WHAT IS BEING ASKED: Write out the data again exactly, skipping every picture.

STORED DATA:
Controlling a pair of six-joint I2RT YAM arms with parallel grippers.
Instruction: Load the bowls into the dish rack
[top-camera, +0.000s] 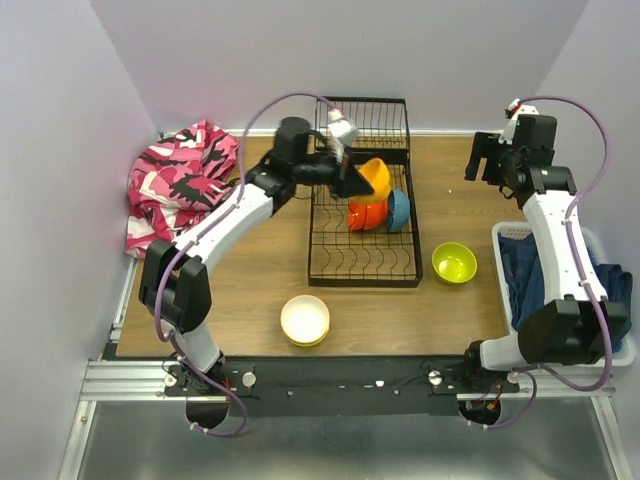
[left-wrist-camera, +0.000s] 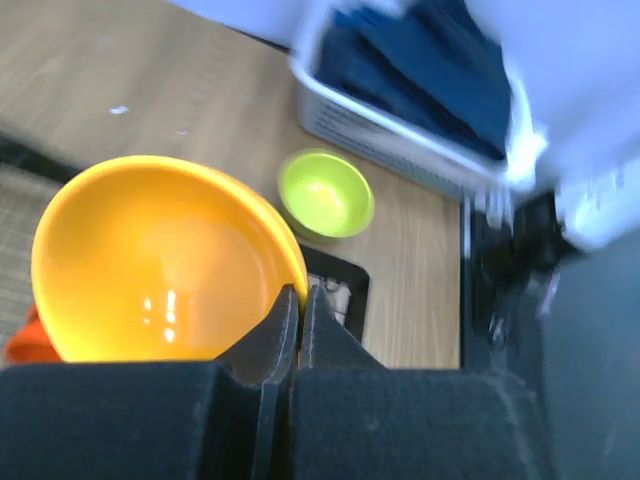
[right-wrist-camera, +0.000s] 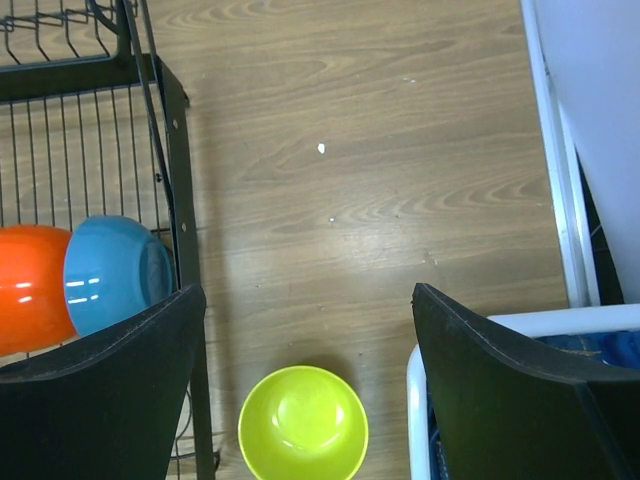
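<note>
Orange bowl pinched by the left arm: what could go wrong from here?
1. The left gripper pinches only the thin rim of the glossy orange bowl; it might slip.
2. An orange-red bowl and a blue bowl already stand in the dish rack beside it; setting it down could knock them.
3. The lime green bowl sits near the white basket, which the open right gripper might bump.

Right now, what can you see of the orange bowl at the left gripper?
The orange bowl is small, round and glossy, plastic by the look, and its inside is empty with light glints. The left gripper is shut on its rim, holding it tilted over the dish rack, just behind the orange-red bowl and blue bowl standing there. Whether it touches them I cannot tell.
</note>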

SOLUTION FOR THIS PROBLEM:
Controlling a pair of six-joint I2RT YAM arms with parallel grippers.
Instruction: Load the bowls into the dish rack
[top-camera, +0.000s] 
[left-wrist-camera, +0.000s] 
[right-wrist-camera, +0.000s] 
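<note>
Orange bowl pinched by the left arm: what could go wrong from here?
1. The left gripper pinches only the thin rim of the glossy orange bowl; it might slip.
2. An orange-red bowl and a blue bowl already stand in the dish rack beside it; setting it down could knock them.
3. The lime green bowl sits near the white basket, which the open right gripper might bump.

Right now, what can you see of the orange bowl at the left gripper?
The orange bowl is small, round and glossy, plastic by the look, and its inside is empty with light glints. The left gripper is shut on its rim, holding it tilted over the dish rack, just behind the orange-red bowl and blue bowl standing there. Whether it touches them I cannot tell.
</note>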

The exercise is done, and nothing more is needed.